__Task statement__
Whenever a line in the material below includes "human", copy that line.

== Segment start ==

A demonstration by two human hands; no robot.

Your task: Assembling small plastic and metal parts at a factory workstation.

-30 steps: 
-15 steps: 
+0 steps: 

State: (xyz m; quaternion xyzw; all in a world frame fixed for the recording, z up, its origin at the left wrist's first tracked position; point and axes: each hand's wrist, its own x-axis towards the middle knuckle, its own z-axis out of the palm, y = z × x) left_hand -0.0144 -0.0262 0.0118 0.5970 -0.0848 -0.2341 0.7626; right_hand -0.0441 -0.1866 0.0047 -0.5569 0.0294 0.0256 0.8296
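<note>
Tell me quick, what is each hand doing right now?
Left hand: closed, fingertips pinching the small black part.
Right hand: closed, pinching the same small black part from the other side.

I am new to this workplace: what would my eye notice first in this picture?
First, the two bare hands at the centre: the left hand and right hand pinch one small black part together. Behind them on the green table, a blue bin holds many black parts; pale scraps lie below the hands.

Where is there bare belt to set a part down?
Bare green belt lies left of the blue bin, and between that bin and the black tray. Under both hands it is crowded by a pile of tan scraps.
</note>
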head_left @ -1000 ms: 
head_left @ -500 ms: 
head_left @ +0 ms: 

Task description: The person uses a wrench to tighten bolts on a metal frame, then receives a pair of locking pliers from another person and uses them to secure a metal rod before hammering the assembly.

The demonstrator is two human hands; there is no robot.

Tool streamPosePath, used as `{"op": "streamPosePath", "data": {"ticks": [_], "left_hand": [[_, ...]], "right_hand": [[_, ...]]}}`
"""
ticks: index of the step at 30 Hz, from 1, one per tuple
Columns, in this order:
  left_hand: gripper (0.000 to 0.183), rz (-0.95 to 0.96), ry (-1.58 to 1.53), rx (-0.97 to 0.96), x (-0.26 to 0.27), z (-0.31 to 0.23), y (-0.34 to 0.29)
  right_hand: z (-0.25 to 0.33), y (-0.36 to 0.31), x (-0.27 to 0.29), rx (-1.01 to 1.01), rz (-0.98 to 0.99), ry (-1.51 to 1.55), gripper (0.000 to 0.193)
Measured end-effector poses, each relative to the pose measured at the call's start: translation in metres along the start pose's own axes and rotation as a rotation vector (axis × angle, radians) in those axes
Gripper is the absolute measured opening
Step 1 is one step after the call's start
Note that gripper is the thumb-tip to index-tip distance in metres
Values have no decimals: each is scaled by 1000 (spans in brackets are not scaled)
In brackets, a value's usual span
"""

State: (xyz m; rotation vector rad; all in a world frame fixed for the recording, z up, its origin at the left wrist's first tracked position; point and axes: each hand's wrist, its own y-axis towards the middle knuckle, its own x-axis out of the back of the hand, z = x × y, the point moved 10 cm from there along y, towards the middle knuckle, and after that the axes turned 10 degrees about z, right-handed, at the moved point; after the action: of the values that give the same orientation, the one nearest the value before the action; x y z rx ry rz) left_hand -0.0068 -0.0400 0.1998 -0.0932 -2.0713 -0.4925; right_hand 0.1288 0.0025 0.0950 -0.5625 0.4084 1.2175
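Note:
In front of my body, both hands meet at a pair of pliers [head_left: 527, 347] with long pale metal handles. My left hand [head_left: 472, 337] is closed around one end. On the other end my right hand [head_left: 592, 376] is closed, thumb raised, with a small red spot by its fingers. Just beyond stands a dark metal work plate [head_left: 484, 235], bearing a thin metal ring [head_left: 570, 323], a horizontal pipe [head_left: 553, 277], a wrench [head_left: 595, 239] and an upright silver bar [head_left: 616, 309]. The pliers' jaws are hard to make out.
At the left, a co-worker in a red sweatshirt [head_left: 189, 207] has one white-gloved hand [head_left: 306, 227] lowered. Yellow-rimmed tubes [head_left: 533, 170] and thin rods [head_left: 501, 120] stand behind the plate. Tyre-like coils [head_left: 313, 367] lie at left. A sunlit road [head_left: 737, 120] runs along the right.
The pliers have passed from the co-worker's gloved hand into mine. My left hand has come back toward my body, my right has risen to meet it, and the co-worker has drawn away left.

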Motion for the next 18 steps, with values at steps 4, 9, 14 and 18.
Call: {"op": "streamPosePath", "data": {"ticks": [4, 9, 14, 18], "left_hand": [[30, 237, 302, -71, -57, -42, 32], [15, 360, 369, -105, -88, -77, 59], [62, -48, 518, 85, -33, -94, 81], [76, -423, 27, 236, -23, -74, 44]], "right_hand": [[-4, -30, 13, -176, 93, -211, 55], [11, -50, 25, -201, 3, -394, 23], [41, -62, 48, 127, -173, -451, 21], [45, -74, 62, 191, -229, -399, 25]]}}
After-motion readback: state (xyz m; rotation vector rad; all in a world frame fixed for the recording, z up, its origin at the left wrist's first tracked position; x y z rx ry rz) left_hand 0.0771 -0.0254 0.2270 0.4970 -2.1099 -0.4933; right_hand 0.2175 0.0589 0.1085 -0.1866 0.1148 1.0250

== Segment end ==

__Answer space__
A demonstration by two human hands; no robot.
The demonstrator is two human hands; there is no robot.

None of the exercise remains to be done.